▸ **TASK BRIEF**
Using the listing below, report all lines holding the word "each".

▸ **AVAILABLE DATA**
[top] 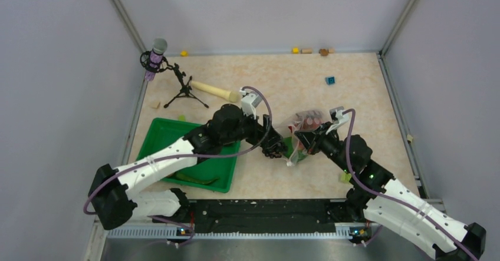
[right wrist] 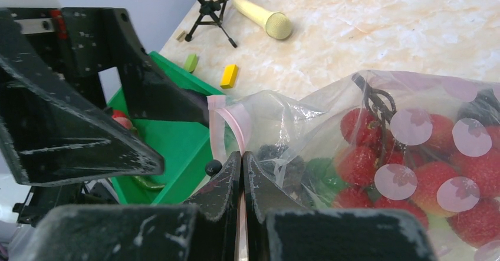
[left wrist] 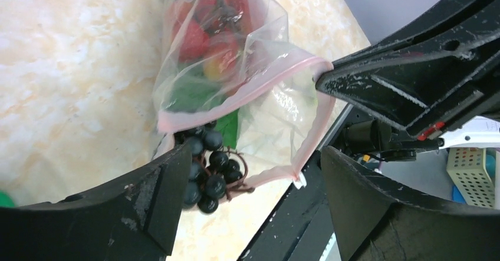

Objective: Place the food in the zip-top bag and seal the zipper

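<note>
The beige marbled tabletop carries a green rigid plastic tray on the left. Well to its right, mid-table, is the clear floppy zip-top bag, a thin, crinkled film with pale round prints on it.

The bag's mouth faces the left gripper. Its jaws stand spread wide and grasp nothing, one finger to either side of the opening. The right gripper is clenched on the narrow pale pink zipper strip at the far corner of the mouth, holding that edge up. The strip's long axis runs from this pinch slantwise across the left wrist view to the opposite corner, and the mouth gapes beneath it.

That low corner is what the coming move turns on. The cluster of glossy dark round berries on brown stems sits right at the lip there, hard against the inner face of one left finger. I cannot tell whether it lies wholly inside. The left arm is clearly the nearer one to nudge it deeper, in my judgement.

Further in are bumpy red toy strawberries and a green leafy piece, bunched at the closed end. The zipper is not yet sealed
</note>
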### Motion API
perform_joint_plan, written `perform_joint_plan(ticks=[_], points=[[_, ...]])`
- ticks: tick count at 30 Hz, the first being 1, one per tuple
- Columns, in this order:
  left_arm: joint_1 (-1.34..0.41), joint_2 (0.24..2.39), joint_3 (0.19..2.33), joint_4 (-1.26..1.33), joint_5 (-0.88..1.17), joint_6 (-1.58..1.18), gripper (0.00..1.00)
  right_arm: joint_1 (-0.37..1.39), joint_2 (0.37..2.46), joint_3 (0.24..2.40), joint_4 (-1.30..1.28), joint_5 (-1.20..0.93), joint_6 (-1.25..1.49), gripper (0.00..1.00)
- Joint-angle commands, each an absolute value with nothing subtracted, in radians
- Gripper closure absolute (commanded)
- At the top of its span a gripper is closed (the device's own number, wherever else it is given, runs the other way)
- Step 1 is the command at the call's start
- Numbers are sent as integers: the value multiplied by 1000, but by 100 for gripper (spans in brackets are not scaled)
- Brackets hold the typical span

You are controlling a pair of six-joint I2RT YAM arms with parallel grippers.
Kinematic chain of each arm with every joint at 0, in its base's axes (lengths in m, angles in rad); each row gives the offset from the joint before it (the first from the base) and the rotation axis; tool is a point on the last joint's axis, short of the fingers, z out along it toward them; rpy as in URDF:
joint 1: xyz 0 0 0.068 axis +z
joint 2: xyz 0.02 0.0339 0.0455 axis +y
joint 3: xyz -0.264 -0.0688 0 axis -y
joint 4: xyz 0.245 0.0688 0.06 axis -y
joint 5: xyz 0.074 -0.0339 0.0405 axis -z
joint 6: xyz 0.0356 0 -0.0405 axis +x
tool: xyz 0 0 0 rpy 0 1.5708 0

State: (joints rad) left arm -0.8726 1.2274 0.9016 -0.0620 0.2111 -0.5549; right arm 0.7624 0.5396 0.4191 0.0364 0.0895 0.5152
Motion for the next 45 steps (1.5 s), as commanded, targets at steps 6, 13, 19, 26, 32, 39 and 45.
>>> perform_joint_plan(ticks=[6, 13, 19, 26, 32, 39, 45], points=[[-877, 1018, 760, -159, -123, -629, 15, 757, 532, 430, 66, 104, 499, 100], [-877, 1098, 732, -95, -126, -656, 26, 756, 532, 430, 66, 103, 500, 100], [-876, 1222, 793, -82, -144, -652, 38, 756, 530, 431, 63, 100, 499, 100], [-876, 1329, 847, -89, -184, -682, 56, 756, 523, 431, 61, 102, 498, 100], [-876, 1368, 860, -81, -178, -690, 83, 756, 521, 431, 61, 102, 498, 100], [-876, 1328, 878, -144, -177, -671, 100, 755, 516, 442, 32, 136, 504, 100], [-876, 1227, 877, -126, -90, -637, 100, 756, 510, 516, -99, 200, 509, 100]])
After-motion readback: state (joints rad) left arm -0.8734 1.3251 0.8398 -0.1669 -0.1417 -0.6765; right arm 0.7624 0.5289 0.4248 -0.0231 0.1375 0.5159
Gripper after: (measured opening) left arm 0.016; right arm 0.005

▸ **PROBLEM SOLUTION**
- Joint-angle commands, each an absolute value with nothing subtracted, in radians
Kinematic chain of each arm with every joint at 0, in its base's axes (lengths in m, angles in rad); each row gives the offset from the joint before it (the first from the base) and the rotation axis; tool is a point on the last joint's axis, short of the fingers, z out along it toward them; rpy as in URDF:

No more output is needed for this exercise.